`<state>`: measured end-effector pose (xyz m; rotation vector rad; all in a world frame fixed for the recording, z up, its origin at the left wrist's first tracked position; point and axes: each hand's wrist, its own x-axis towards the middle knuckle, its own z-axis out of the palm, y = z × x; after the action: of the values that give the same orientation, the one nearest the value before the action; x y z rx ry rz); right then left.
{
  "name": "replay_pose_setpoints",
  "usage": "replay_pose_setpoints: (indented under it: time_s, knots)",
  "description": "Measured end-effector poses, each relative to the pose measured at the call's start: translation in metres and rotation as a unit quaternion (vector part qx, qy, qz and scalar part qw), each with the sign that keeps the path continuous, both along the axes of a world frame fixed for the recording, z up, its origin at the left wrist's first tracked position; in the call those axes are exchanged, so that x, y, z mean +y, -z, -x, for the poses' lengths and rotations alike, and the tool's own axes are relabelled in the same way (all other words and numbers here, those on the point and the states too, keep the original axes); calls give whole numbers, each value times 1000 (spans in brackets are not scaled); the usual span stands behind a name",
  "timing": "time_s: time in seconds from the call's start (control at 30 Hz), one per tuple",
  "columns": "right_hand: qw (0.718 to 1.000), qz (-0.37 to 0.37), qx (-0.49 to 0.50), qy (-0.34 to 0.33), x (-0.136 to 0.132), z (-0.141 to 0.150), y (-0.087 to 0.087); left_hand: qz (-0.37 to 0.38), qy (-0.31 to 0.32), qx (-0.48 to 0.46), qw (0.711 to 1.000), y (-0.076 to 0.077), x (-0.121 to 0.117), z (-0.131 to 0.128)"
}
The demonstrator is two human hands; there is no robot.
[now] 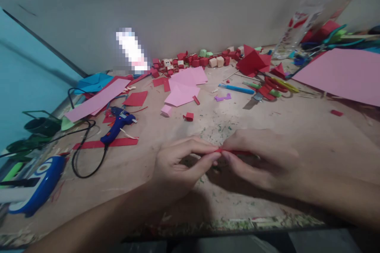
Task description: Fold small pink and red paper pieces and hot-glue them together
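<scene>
Both hands meet above the near middle of the table. My left hand [181,162] pinches one end of a thin red paper strip [220,150] between thumb and forefinger. On the same strip, my right hand [261,158] closes its thumb and fingers, and part of the strip runs hidden under that hand. Just beyond the fingertips sits a small red paper cube [189,116]. A pink paper cube [166,110] stands to its left, near folded pink sheets [182,91].
A blue glue gun [118,124] with a black cable lies left, by a blue-and-white dispenser [44,185]. Many small red cubes [198,61] line the back wall. Scissors [276,85], a blue pen-like tool [237,89], a clear bottle [303,23] and a large pink sheet [341,75] are right.
</scene>
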<state>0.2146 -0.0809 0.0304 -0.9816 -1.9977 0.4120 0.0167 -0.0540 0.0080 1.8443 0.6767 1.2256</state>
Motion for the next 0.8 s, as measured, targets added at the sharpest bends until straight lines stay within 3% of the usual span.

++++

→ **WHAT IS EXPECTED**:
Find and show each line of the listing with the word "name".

→ **RESPONSE FOR THIS EXERCISE**:
  "name": "replay_pose_setpoints",
  "description": "Measured end-effector poses, each relative to the pose measured at the call's start: translation in metres and rotation as a unit quaternion (vector part qx, qy, qz and scalar part qw), each with the sign that keeps the path continuous, both along the axes of a world frame fixed for the recording, z up, its origin at the left wrist's first tracked position; in the call those axes are exchanged, so that x, y, z mean +y, -z, -x, for the poses' lengths and rotations alike, and the tool's own axes are relabelled in the same way (all other words and numbers here, those on the point and the states too, keep the original axes); calls give whole numbers, each value times 1000 (spans in brackets are not scaled); the usual span stands behind a name",

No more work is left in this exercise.